Craig Mobeck, Director of Public Works, said the loan, which makes up roughly half the cost of the $20.195 million project, would be paid back within three to four years through park fees.
The sports park would feature four soccer fields, two parking lots to be shared with the adjacent dog park, a playground and a neighborhood building.
Two housing projects also saw approval. A 54-townhome located at 1375 El Camino Real. The 2.23-acre parcel needed rezoning from thoroughfare commercial to planned development.
Moonlite Lanes will now play host to 58 more for-sale townhomes. The 2.87 acres was set to be developed into apartments by San Mateo-based Prometheus after the bowling alley’s closure in 2016. However, that proposal was met with staunch public opposition. Since then, the developer has reduced the height of the buildings from six stories to three, changed from rentals to for-sale homes and reduced the density from 158 units to 58.

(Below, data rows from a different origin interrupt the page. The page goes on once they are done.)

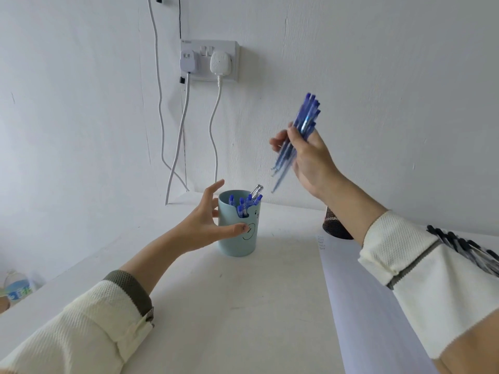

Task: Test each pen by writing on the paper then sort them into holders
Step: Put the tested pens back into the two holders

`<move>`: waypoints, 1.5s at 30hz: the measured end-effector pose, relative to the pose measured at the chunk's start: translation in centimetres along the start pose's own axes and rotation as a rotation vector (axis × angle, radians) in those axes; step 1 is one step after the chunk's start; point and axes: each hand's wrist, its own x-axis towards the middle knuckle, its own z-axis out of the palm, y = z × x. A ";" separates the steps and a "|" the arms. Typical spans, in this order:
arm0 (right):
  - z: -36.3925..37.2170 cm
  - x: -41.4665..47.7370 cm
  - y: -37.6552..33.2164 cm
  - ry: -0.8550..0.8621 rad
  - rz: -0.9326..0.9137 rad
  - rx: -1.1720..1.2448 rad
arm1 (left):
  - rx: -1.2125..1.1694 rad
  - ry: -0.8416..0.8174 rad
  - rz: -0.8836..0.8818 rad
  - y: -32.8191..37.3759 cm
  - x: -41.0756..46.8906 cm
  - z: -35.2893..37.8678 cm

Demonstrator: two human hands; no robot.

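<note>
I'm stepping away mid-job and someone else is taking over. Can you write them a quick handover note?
Left hand: open, fingers spread at the blue cup, thumb at its front.
Right hand: grips a bundle of blue pens, raised in the air.
The blue cup holds several pens. The dark mesh holder stands behind the right forearm, contents hidden. The paper lies at right, small marks at its top.
To do: test and sort the held bundle.

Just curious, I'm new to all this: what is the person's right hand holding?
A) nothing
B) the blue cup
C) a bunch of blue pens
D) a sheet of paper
C: the right hand grips a bunch of blue pens, raised in the air, apart from the blue cup.
</note>
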 end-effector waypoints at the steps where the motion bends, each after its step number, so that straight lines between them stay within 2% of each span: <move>1: 0.9 0.0 -0.3 -0.020 -0.003 0.053 | -0.005 -0.004 0.000 0.0 0.0 0.1; 3: 2.6 -0.3 -0.1 -0.068 0.003 0.033 | -0.011 -0.012 0.003 0.1 -0.1 0.2; 6: 3.7 -1.0 2.0 -0.164 0.014 -0.194 | -0.018 -0.010 0.002 0.1 -0.1 0.2; 11: 3.0 -1.9 3.3 -0.379 0.210 -0.455 | -0.023 -0.012 0.010 0.0 0.2 0.2; 14: 2.4 -2.3 3.0 -0.414 0.319 -0.557 | -0.015 -0.013 0.014 0.0 0.3 0.2; 19: -0.4 -2.2 1.5 -0.474 0.348 -0.645 | -0.004 0.049 0.026 -0.3 0.1 1.1; 21: -2.8 -2.2 0.9 -0.413 0.330 -0.623 | -0.013 0.089 0.029 -0.5 0.0 1.7; 24: -7.0 -2.7 -0.1 -0.227 0.303 -0.652 | -0.035 0.132 0.032 -0.5 0.0 2.6; 27: -12.1 -3.8 -0.2 -0.079 0.192 -0.952 | -0.043 0.165 0.030 0.0 0.2 4.0; 30: -16.4 -4.9 0.8 -0.061 0.161 -1.198 | -0.037 0.193 0.026 0.7 0.8 5.6; 35: -18.5 -6.1 2.9 -0.101 0.317 -1.186 | -0.039 0.223 0.020 1.7 2.7 8.0; 41: -18.6 -6.2 4.2 0.019 0.231 -1.143 | -0.027 0.275 0.067 3.5 5.1 11.7; 45: -20.0 -6.2 2.3 0.144 0.137 -1.089 | -0.084 0.263 0.109 5.7 6.4 14.1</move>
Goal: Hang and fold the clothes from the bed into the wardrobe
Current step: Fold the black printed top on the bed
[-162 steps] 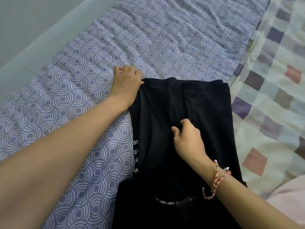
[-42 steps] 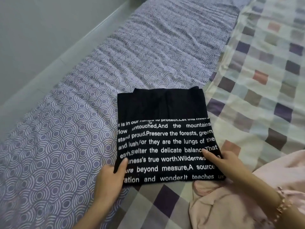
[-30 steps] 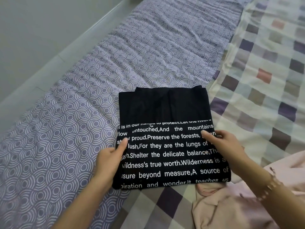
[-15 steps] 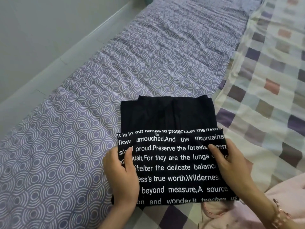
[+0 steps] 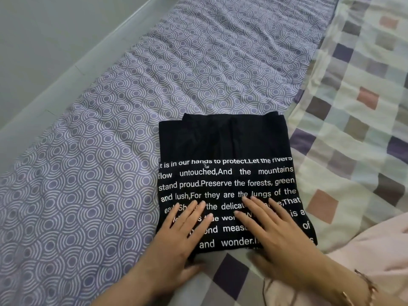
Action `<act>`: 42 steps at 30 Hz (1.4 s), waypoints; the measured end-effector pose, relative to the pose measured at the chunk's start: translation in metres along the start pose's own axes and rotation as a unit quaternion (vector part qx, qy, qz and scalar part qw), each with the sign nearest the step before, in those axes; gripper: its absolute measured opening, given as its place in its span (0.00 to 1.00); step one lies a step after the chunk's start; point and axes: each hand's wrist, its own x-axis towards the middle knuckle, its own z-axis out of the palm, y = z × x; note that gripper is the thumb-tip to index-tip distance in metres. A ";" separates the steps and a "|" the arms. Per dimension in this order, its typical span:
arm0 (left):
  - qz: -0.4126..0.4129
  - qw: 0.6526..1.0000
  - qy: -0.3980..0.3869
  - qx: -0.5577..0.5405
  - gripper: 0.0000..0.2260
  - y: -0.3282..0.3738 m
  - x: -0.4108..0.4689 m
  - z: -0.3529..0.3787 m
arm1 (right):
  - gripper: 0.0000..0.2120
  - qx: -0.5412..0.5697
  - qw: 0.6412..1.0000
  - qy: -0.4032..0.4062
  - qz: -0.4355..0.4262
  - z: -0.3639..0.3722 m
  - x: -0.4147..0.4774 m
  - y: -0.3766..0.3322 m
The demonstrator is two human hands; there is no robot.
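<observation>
On the bed [image 5: 110, 173], the left hand [image 5: 183, 237] and right hand [image 5: 271, 230] press flat, fingers [image 5: 254, 206] straight and spread, likely smoothing the folded black shirt [image 5: 225, 164] so the fold holds.

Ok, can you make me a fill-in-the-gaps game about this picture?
The folded shirt is ____ with white words.
The left hand and right hand both lie flat on the ____.
The bracelet sits on the ____ wrist.
Missing words: black; shirt; right.
</observation>
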 end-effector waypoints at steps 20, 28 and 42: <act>-0.392 0.613 0.140 -0.672 0.23 -0.072 0.037 -0.085 | 0.16 0.640 0.653 0.192 0.356 -0.084 0.029 0.062; -0.554 0.728 0.266 -0.304 0.19 -0.019 0.093 -0.046 | 0.17 0.325 0.800 0.268 0.427 -0.035 0.073 0.043; -0.459 0.808 0.355 -0.102 0.18 -0.024 0.088 -0.027 | 0.17 0.064 0.831 0.413 0.367 -0.021 0.086 0.037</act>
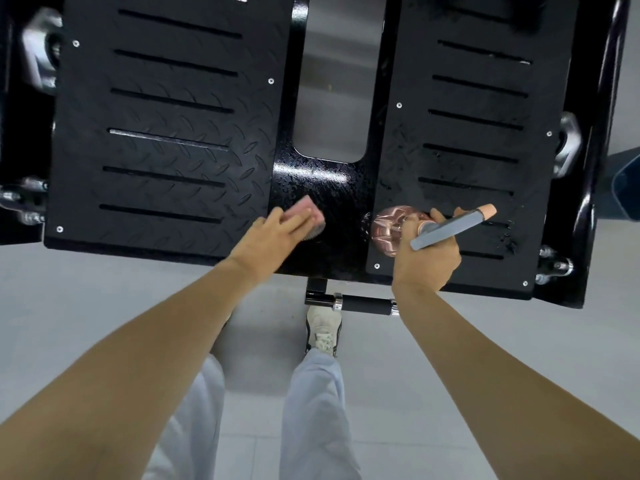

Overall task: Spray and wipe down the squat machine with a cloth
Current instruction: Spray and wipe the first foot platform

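Note:
The squat machine's black footplate point(166, 150) fills the upper part of the head view, with slotted tread panels left and right and a glossy centre strip. My left hand point(266, 233) presses a pink cloth point(313, 213) flat on that centre strip near the front edge. My right hand point(427, 258) grips a spray bottle point(391, 230) with a clear pinkish body and a grey head with a peach nozzle, held over the right panel. Wet droplets glisten on the right panel point(485, 209).
A short black handle with chrome ends point(363, 303) sticks out below the plate's front edge. My legs in pale trousers and a white shoe point(323, 332) stand on the grey floor. Chrome brackets point(568, 143) flank the plate on both sides.

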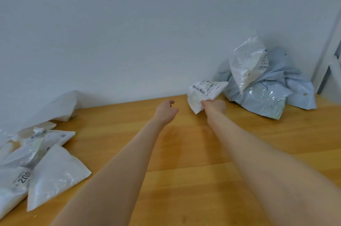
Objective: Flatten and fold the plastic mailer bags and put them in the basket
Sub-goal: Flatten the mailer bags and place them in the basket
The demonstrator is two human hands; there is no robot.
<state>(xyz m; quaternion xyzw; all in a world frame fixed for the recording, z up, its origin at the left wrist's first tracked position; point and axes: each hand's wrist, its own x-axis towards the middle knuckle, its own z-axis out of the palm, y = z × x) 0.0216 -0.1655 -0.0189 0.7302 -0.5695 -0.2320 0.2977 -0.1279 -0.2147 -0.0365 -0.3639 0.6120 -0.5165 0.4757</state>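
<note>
My right hand (215, 106) grips a small white mailer bag (203, 92) with a barcode label, held just above the far part of the wooden table (184, 152). My left hand (167, 111) hovers beside it to the left, fingers loosely curled and holding nothing. A heap of crumpled pale blue and clear mailer bags (263, 83) lies against the wall at the far right. Several white mailer bags (46, 161) lie flat in a pile at the left. No basket is in view.
A white wall runs along the back of the table. A large white bag (59, 107) leans against it at the left. A white frame (330, 59) stands at the right edge.
</note>
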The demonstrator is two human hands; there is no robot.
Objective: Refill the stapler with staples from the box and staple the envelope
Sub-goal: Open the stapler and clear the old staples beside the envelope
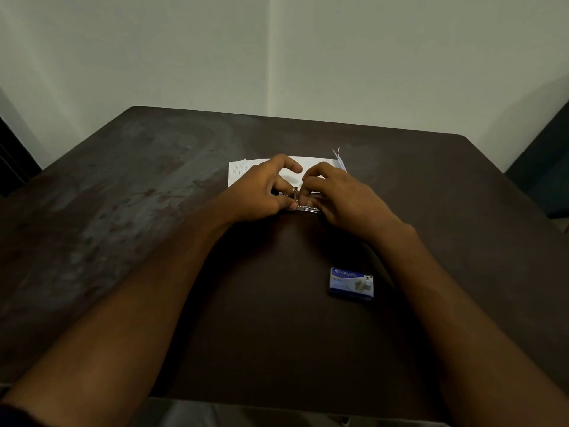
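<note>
Stapler point(303, 202) held at tabletop point(154, 211) centre, between both hands, just at the near edge of the white envelope point(238, 172). Left hand point(261, 192) closed on its left end, thumb and fingers pinching; right hand point(338, 192) curled over the right end, fingertips on the metal. A short metal part standing upright between the fingers, probably the opened top or pusher; too small to tell for sure. Staple box point(351, 284) lying shut at about 5 o'clock from the stapler, well apart, near the right forearm. Judged step: opening or loading the magazine. To do it well: steady the base with the left, keep the channel facing up, seat the strip legs down, slide fully in, then close gently until latched. Fingertips best kept clear of the spring.
</note>
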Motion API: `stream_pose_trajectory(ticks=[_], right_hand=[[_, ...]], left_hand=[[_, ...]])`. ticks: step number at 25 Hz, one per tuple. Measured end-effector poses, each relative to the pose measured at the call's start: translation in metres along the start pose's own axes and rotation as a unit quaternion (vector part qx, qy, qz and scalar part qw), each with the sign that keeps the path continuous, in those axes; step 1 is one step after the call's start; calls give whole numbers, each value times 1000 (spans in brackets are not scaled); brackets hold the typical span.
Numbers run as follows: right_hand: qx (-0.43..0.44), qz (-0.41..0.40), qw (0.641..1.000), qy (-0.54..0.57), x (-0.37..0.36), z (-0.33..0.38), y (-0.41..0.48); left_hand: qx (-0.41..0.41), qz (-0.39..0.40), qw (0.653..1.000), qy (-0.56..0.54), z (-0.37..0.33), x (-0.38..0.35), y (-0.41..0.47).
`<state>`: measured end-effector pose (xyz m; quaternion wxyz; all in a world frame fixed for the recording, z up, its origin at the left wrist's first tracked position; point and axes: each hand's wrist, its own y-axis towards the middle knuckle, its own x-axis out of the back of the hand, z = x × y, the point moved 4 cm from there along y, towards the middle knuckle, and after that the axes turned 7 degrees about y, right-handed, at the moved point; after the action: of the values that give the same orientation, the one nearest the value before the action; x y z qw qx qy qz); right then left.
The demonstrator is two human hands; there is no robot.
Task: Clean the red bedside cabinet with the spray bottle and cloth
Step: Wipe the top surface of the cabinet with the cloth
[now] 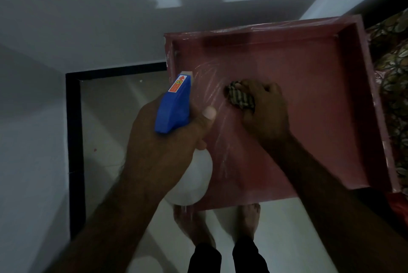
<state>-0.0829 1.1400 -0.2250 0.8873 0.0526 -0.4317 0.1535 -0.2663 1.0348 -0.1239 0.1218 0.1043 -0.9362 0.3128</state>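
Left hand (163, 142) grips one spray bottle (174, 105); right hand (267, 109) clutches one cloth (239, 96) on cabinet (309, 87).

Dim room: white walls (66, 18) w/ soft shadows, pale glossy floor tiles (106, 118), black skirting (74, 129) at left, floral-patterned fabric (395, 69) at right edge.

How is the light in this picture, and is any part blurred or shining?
Head view: dim overall, hard shadows on the wall; wet streaks glint on the red cabinet top; the right hand and cloth look slightly motion-blurred, the spray bottle in the left hand sharper.
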Motion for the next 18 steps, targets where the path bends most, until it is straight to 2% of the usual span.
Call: stream_pose_trajectory(ticks=[2, 6, 18], right_hand=[[8, 1, 1000, -4, 2, -7, -12], [14, -9, 1000, -4, 2, -14, -29], [27, 25, 999, 21, 6, -27, -102]], left_hand=[[-39, -26, 998, 43, 0, 5, -12], [-92, -70, 993, 32, 5, 4, -44], [-52, -114, 992, 26, 34, -38, -110]])
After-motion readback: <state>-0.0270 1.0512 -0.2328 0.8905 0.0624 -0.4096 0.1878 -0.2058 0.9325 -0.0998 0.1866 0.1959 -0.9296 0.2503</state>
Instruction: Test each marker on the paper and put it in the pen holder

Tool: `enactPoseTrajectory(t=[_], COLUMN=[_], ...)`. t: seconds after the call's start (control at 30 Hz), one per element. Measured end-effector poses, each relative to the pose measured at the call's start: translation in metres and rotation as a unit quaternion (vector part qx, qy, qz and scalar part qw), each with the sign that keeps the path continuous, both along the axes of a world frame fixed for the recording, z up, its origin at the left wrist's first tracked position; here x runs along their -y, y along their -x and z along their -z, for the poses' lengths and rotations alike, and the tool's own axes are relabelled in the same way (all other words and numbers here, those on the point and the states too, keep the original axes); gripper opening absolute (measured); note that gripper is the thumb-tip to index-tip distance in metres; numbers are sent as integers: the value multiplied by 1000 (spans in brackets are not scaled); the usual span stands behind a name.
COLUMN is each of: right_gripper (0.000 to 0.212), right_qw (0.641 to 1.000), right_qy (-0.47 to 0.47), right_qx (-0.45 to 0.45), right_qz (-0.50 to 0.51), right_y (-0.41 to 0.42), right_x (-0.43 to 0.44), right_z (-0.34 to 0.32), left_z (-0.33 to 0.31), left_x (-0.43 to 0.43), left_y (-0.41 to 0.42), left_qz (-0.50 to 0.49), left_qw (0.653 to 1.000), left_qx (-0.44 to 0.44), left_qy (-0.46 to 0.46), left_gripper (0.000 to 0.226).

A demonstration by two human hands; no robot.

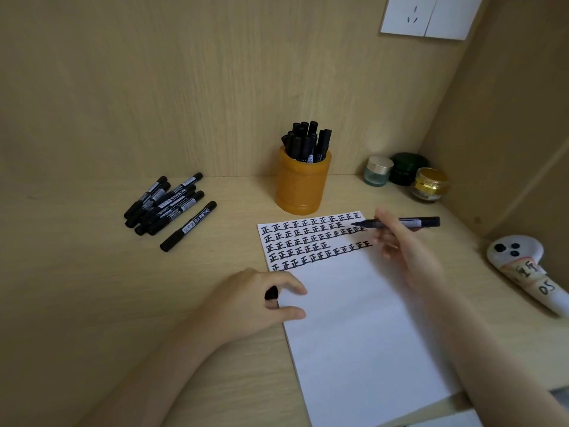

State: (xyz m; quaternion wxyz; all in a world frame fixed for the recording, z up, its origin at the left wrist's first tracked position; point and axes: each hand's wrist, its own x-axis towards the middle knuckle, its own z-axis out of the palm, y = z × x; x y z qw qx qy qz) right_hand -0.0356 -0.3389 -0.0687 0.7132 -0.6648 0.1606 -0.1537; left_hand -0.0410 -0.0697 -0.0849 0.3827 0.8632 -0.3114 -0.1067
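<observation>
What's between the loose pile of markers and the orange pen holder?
Nothing; the head view shows only bare desk between the marker pile and the pen holder.

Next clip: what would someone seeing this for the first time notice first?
Rows of black characters fill the top of the paper, where the right hand holds an uncapped marker at their right end. Behind the paper stands an orange pen holder packed with markers, and a pile of markers lies on the desk at left. The left hand, pinching a cap, rests on the paper's left edge.
</observation>
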Motion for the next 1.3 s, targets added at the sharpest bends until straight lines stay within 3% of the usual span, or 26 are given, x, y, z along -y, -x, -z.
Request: enactPoseTrajectory(t=[0.13,0.53,1.3], right_gripper=[29,22,20], right_qw=[994,978,974], right_qy=[84,140,191], right_qx=[-12,-36,-29], right_qz=[71,149,118], right_y=[-3,-14,-15], right_x=[7,16,19], right_z=[5,15,18], left_z=[3,2,4], left_x=[0,2,1], left_y=[-1,-2,-2], left_qz=[-3,-5,-6], left_qw=[1000,999,999], left_qx=[6,18,22], left_qy=[-9,-37,-46], left_gripper=[23,21,21])
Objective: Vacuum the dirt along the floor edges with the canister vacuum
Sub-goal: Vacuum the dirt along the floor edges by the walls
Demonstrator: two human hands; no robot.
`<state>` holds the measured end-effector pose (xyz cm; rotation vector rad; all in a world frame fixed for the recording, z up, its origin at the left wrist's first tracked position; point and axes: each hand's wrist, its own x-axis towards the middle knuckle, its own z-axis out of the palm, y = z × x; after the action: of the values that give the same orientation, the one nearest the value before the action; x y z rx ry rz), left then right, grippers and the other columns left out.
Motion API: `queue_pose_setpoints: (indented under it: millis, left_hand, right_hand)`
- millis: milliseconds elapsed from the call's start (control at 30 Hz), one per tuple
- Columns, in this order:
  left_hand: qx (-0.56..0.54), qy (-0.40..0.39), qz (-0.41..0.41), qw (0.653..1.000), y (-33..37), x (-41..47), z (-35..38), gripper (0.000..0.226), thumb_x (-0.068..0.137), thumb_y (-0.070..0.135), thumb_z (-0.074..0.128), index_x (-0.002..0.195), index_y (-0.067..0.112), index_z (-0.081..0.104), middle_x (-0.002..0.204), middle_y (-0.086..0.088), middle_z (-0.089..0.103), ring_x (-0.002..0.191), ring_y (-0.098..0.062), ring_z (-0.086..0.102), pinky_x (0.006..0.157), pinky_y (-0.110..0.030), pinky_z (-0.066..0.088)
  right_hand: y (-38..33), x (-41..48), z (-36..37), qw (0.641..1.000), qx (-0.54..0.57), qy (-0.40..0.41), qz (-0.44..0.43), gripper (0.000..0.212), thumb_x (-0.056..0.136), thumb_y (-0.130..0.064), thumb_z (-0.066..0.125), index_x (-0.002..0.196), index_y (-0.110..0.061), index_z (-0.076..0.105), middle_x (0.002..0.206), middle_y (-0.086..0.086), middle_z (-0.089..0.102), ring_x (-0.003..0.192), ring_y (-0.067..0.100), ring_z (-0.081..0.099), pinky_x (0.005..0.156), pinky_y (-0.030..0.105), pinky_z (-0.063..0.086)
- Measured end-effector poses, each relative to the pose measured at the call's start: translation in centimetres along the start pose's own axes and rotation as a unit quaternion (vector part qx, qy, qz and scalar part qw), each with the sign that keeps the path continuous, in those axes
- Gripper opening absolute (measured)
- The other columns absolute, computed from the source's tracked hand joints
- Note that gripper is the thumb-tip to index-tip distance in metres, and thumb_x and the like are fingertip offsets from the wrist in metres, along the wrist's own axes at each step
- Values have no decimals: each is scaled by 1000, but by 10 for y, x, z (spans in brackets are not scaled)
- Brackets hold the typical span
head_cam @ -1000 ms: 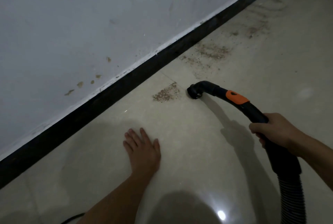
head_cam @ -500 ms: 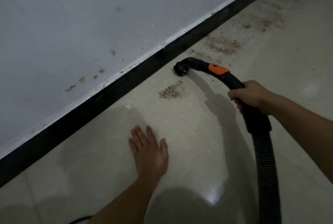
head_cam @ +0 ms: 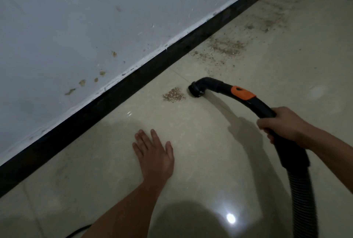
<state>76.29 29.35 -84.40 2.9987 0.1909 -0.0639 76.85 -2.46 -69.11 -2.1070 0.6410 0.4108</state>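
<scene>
The canister vacuum's curved black hose handle [head_cam: 225, 87] lies low over the tiled floor [head_cam: 210, 161], right of centre, with its round open end [head_cam: 195, 90] pointing left and touching or almost touching the floor; which, the view does not settle. An orange slider [head_cam: 242, 93] sits on top of the handle, and behind the grip the ribbed black hose [head_cam: 303, 199] runs down to the near right edge. The right hand [head_cam: 280, 125] grips the handle behind the slider, its fingers [head_cam: 267, 123] curled round the tube. The left hand [head_cam: 154, 153] rests palm down on the floor, near and to the left of the nozzle end, with its fingers straight and slightly spread, holding nothing. Just left of the nozzle end lies a small patch of brown dirt [head_cam: 173, 95], close to it but apart. A larger scatter of dirt [head_cam: 223, 48] lies farther off beside the black baseboard [head_cam: 114, 96], and fainter dirt [head_cam: 271, 23] spreads along the far right. The baseboard runs diagonally from the near left to the far right under a pale wall [head_cam: 76, 17] that bears a few brownish stains [head_cam: 82, 82]. A thin dark cable [head_cam: 76, 233] shows at the near edge, and a bright spot of reflected light [head_cam: 230, 218] shines on the near tiles.
</scene>
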Motion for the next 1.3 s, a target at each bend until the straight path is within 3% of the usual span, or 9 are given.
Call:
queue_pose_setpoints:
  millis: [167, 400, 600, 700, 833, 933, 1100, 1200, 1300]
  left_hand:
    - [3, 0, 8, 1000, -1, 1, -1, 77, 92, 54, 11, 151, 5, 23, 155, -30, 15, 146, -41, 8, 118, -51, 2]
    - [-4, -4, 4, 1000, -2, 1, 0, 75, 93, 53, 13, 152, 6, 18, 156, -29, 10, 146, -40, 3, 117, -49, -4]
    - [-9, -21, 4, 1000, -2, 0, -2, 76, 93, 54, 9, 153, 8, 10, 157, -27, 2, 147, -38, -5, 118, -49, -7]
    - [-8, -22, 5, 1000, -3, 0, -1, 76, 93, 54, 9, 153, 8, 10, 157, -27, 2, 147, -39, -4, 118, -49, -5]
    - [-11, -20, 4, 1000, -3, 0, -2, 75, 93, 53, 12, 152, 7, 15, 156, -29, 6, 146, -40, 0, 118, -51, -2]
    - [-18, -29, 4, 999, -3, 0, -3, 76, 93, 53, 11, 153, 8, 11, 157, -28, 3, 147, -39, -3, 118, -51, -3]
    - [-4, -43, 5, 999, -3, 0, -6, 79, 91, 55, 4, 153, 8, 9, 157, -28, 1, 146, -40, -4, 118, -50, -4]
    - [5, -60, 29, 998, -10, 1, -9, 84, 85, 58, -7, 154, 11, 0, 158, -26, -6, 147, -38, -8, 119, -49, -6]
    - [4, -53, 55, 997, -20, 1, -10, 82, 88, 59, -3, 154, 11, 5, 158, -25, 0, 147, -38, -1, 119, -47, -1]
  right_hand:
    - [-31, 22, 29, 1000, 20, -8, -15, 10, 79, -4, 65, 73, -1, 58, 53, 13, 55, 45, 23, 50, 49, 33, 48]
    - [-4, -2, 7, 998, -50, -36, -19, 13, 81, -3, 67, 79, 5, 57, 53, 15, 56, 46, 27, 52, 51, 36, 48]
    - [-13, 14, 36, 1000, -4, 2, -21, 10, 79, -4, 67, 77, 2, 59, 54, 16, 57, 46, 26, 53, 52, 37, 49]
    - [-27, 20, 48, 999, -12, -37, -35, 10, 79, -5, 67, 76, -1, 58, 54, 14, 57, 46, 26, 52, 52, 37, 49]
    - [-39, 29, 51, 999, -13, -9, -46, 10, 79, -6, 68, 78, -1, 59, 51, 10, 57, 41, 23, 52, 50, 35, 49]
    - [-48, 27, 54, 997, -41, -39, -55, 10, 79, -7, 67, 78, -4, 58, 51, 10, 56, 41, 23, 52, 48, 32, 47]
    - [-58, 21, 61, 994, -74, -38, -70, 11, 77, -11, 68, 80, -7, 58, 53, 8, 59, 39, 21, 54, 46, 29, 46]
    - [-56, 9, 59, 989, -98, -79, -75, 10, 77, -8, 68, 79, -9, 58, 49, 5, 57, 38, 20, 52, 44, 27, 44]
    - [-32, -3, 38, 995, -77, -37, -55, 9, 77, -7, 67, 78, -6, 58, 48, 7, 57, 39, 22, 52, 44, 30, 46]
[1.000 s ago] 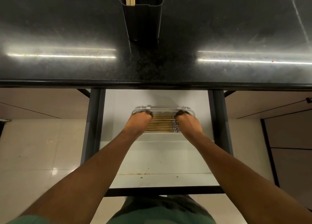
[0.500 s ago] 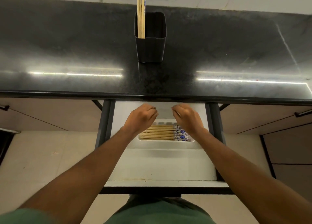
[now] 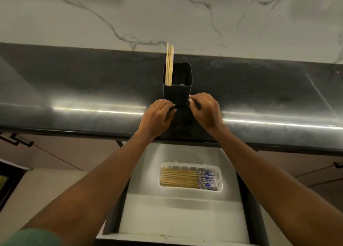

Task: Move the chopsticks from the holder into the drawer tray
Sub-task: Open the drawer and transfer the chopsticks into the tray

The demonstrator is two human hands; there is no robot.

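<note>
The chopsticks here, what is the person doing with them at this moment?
A person is moving chopsticks from a black holder on the dark counter into a white tray in the open drawer. A row of chopsticks already lies in the tray, and a few stand in the holder. The left hand and right hand are at the holder's base, holding no chopsticks.

Single view only: head-worn wide-angle camera, looking forward and steeply down from above the person's own forearms. Marble wall [image 3: 167, 13] filled the top of frame, the dark counter [image 3: 74, 89] crossed the middle, and the open drawer [image 3: 176, 214] lay nearest, at the bottom. Both hands sat close, mid-frame. Edges bowed by lens distortion. No second view, so no overlap.
</note>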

No one spoke in opposition to the development and both saw unanimous Council approval.
Securing a parcel of land set to be lost because of the dissolution of the redevelopment agencies (RDA) was also of importance to the Council. State law mandates that the successor agencies that replaced RDAs sell the land formerly used for RDA.
The Council voted unanimously to allow the City Manager to make an offer on a 9.4-acre parcel at 4911 Great America Parkway to secure it for City use.
Budget Study Session
Prior to the regular meeting, the Council heard from the finance department regarding the City’s fiscal outlook.
Projections for the City’s financial forecast look bleak, with an estimated $8 million deficit looming next year and growing to $28.2 million by 2028. City Manager Deanna Santana said City employees have managed to reduce next year’s deficit to just $1 million. If they can continue chip away at the deficit a little each year, by the end of the 10-year forecast, it could be eliminated.
Angie Kraetsch, the City’s Finance Director, said as unfunded pension liability for California Public Employees Retirement System (CalPERS) increases, it will continue to eat up a larger percent of the City’s budget. By 2028, for every $1 the City generates in revenue, $0.75 of it will go to fund CalPERS.
However, the figures do not take into account any changes the CalPERS board might make to the system, a recession or possible revenue generated from projects, such as City Place, slated to come to fruition in the next few years.
“What goes up, must come down to a certain degree,” said Council Member Teresa O’Neill. “We have to keep that in mind.”
Water rates will also increase, with a 5 percent increase to groundwater rates, a 6.9 percent increase in recycled water rates and a 3 percent increase in sewer rates.
Other Business
The Council also voted unanimously to accept the map of the districts to be set should Measure A pass in the June 5 election. The districts divide the City in a north-south fashion and aim to remedy issues many say violate the California Voting Rights Act.
The Council meets again 7 p.m. Tuesday, May 29 in Council Chambers at City Hall, 1500 Warburton Ave. in Santa Clara.